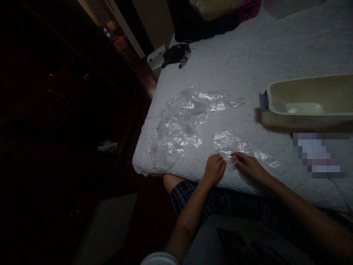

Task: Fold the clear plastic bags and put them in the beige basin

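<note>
A small clear plastic bag [231, 160] is stretched between my two hands near the front edge of the bed. My left hand [215, 169] has its fingers curled closed at the bag's left end. On the other side, my right hand [249, 167] pinches it between thumb and fingers. Just beyond the hands lie more crumpled clear bags [227, 139], with a thin strip of them reaching right behind my right hand. Farther left, a loose heap of clear plastic bags [182, 121] spreads over the white quilted bed cover [242, 73].
A deep cream plastic bin [303, 119] with a grey latch stands on the bed at right. A blurred-out item [320, 152] lies in front of it. At the far corner are a bottle [184, 60] and a black item [175, 54]. Dark folded bedding [206, 27] lies behind.
</note>
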`<act>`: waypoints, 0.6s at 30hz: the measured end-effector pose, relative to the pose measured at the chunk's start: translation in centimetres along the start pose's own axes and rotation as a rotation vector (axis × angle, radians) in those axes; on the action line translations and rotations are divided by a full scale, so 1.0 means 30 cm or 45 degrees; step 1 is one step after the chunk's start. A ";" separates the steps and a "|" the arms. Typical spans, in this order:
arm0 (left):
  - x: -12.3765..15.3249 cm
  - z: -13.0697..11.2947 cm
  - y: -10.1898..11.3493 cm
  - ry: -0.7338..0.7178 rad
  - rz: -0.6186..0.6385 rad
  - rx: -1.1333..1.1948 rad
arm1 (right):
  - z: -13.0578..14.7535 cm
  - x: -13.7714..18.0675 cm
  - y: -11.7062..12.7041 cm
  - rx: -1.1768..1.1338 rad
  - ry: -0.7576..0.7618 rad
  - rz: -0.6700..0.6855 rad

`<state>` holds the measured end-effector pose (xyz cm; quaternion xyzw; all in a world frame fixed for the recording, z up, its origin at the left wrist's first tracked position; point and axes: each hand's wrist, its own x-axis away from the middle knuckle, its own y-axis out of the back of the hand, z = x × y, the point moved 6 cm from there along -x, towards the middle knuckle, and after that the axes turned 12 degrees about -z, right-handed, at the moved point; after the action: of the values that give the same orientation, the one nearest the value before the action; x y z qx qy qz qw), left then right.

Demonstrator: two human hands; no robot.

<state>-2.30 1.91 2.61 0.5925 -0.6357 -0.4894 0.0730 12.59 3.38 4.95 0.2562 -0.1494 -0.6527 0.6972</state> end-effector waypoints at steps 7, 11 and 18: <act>-0.032 -0.001 0.007 0.169 -0.061 -0.045 | -0.057 -0.032 0.007 -0.100 -0.142 -0.207; -0.046 0.005 -0.004 0.221 -0.088 -0.094 | -0.081 -0.049 0.004 -0.054 -0.206 -0.303; -0.053 0.005 -0.009 0.166 -0.074 -0.155 | -0.055 -0.052 -0.004 0.103 -0.153 -0.224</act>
<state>-1.77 3.35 3.12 0.6358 -0.5812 -0.4894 0.1359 13.22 5.19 3.72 0.2567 -0.1940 -0.7189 0.6162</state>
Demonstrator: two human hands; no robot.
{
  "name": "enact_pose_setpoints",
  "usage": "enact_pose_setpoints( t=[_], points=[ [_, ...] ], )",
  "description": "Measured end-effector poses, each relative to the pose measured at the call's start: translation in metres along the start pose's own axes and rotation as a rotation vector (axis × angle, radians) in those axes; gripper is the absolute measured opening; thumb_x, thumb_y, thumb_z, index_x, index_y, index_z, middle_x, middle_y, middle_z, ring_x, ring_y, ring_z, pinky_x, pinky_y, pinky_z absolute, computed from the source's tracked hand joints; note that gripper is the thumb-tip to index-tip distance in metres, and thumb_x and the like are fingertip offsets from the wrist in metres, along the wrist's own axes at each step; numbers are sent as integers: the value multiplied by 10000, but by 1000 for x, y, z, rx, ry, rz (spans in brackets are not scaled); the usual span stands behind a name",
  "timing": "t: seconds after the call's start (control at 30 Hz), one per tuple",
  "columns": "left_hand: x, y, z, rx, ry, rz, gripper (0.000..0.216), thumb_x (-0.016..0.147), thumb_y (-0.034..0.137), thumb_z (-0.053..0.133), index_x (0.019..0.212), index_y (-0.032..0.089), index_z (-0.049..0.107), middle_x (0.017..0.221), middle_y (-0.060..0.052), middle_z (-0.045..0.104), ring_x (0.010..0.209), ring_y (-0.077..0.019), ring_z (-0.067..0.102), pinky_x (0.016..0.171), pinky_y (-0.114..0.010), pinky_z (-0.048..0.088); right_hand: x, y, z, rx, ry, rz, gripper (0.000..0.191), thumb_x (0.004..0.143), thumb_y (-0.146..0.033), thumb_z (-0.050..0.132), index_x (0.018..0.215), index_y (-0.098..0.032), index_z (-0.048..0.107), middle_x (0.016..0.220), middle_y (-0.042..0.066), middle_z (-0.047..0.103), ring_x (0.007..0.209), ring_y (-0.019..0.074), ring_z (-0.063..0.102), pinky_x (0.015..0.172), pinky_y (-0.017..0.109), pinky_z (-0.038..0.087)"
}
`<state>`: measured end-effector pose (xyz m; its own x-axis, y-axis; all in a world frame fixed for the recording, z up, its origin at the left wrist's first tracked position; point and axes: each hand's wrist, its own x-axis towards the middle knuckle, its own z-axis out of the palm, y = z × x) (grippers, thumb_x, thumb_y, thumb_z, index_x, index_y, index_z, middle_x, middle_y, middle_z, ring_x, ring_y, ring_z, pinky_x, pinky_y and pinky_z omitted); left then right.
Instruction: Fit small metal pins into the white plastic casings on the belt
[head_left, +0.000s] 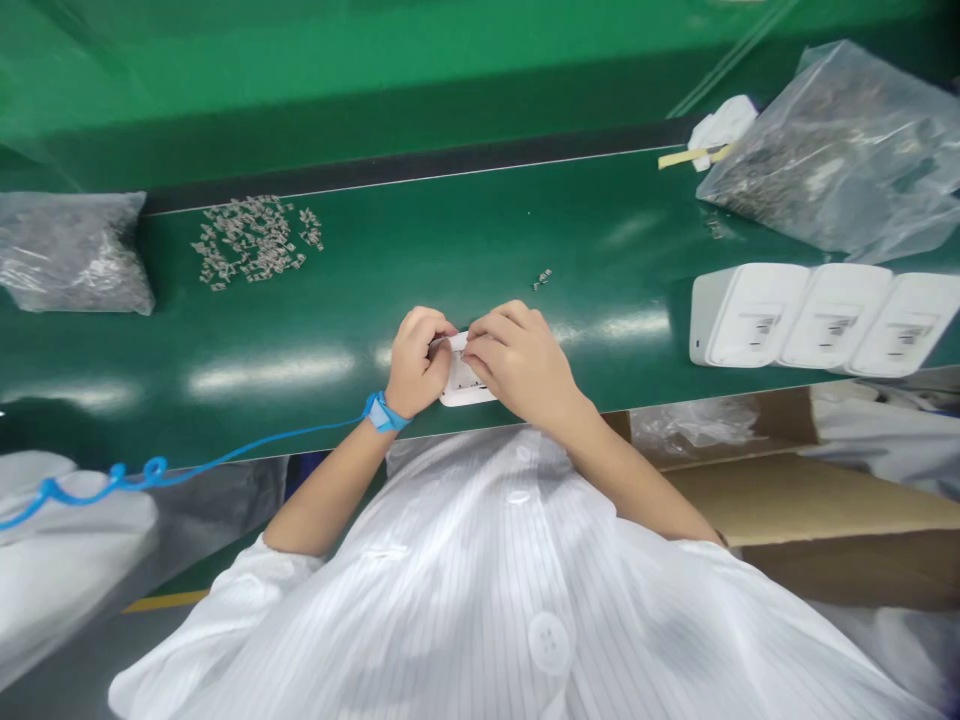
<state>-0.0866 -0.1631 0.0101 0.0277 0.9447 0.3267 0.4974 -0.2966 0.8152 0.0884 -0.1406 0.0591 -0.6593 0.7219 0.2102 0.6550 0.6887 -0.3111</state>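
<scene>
A white plastic housing point(469, 392) with a recessed face lies on the green bench in front of me. My left hand point(420, 360) grips its left edge, thumb and fingers closed around it. Over its right part is my right hand point(521, 360), fingers pinched together at the recess; whatever they hold is too small or hidden to make out. A blue wrist strap point(385, 412) with a coiled cord circles my left wrist. Just beyond my right hand sit a few small metal clips point(541, 279).
Many small metal pieces point(251, 240) are spread at the back left, beside a filled plastic bag point(71, 252). On the right, three white housings point(757, 315) stand in a row before a larger bag of parts point(840, 160). A cardboard box point(817, 490) is below the bench edge.
</scene>
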Motion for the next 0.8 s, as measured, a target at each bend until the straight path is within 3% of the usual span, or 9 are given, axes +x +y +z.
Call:
enact_pose_setpoints(
  t=[0.17,0.37,0.5,0.63,0.8],
  points=[
    [-1,-3,1,18,6,19,175,827,80,463,858,228,552,901,-39,596,878,-189,574,793,-376,495,5,-3,14,-115,-16,-6,221,972,-121,530,811,-201,658,993,68,696,949,246,476,720,401,310],
    [0,-4,2,20,3,28,159,819,77,463,779,228,493,861,-33,584,837,-184,560,750,-368,474,10,-2,12,-184,-56,-24,140,962,-159,582,846,-197,650,980,61,668,884,239,443,689,385,261],
    [1,-4,3,18,5,35,165,808,69,465,779,229,488,867,-34,585,837,-183,555,752,-368,471,13,0,8,-160,-111,-35,159,973,-163,564,847,-209,649,985,67,647,885,235,442,688,377,243],
    [0,-3,3,31,-5,18,167,812,66,464,774,228,480,865,-32,585,835,-180,558,757,-367,475,20,3,12,-85,-144,47,81,946,-198,623,867,-206,642,969,74,627,861,231,445,678,362,241],
    [-2,-1,1,57,-8,27,138,819,93,483,828,227,513,906,-39,592,866,-184,570,794,-376,487,23,9,10,-39,-178,65,34,917,-174,637,892,-192,625,958,78,623,846,228,471,695,358,291]
  ],
)
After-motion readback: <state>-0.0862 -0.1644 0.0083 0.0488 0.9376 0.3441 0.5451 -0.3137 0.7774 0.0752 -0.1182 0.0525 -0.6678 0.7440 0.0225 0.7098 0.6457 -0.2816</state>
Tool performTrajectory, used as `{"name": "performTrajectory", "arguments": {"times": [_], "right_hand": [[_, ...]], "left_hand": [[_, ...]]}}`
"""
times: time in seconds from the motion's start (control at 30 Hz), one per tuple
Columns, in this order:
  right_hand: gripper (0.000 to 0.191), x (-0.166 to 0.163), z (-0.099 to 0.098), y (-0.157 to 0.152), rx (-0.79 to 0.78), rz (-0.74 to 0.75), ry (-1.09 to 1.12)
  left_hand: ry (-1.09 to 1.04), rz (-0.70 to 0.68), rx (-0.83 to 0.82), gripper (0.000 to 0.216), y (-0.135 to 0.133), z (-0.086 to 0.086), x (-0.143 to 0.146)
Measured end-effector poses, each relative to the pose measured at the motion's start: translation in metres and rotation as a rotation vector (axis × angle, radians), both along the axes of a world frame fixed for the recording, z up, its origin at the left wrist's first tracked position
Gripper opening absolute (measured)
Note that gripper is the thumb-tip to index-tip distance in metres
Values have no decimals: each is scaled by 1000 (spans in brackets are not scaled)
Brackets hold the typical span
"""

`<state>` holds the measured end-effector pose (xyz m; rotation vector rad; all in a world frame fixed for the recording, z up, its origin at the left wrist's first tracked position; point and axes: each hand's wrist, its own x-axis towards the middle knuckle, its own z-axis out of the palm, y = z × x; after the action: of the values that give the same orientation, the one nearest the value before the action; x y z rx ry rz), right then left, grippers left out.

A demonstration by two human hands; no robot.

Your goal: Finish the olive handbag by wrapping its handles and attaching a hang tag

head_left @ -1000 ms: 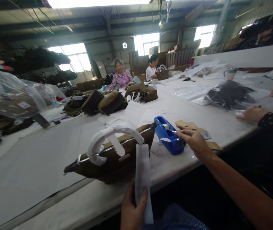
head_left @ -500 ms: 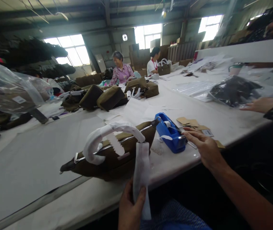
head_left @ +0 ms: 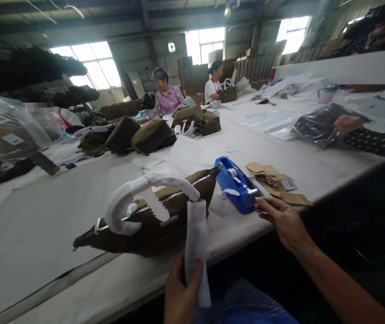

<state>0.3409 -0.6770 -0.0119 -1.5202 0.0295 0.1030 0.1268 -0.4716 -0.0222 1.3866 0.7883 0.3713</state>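
An olive handbag (head_left: 175,229) with a silver zip stands at the table's front edge. One of its handles (head_left: 128,193), wrapped in white padding, arches over the top. My left hand (head_left: 183,281) is closed around the lower end of a white wrapped strap (head_left: 196,238) hanging from the bag's front. Right of the bag sits a blue tape dispenser (head_left: 234,189) with a small white roll. At its cutter end, my right hand (head_left: 282,218) pinches the end of the tape between thumb and fingers; the tape itself is barely visible.
Brown paper tags (head_left: 273,180) lie beside the dispenser. At the right, a co-worker's hand (head_left: 347,123) rests on a dark item in clear plastic (head_left: 317,126). More olive bags (head_left: 151,135) and white paper sheets (head_left: 192,150) lie farther back, where two co-workers sit.
My right hand's fingers have drawn together into a pinch at the dispenser's cutter end. My left hand keeps its hold. The co-worker's hand has moved onto the plastic-wrapped item.
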Motion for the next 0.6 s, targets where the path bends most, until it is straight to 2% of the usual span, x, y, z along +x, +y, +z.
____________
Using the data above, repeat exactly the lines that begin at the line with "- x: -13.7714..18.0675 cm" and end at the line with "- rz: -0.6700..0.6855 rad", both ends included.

  - x: -13.7714..18.0675 cm
  - y: -11.7062..12.7041 cm
  - rx: -1.1768..1.1338 rad
  - ry: -0.7576..0.7618 rad
  - rz: -0.6700..0.6855 rad

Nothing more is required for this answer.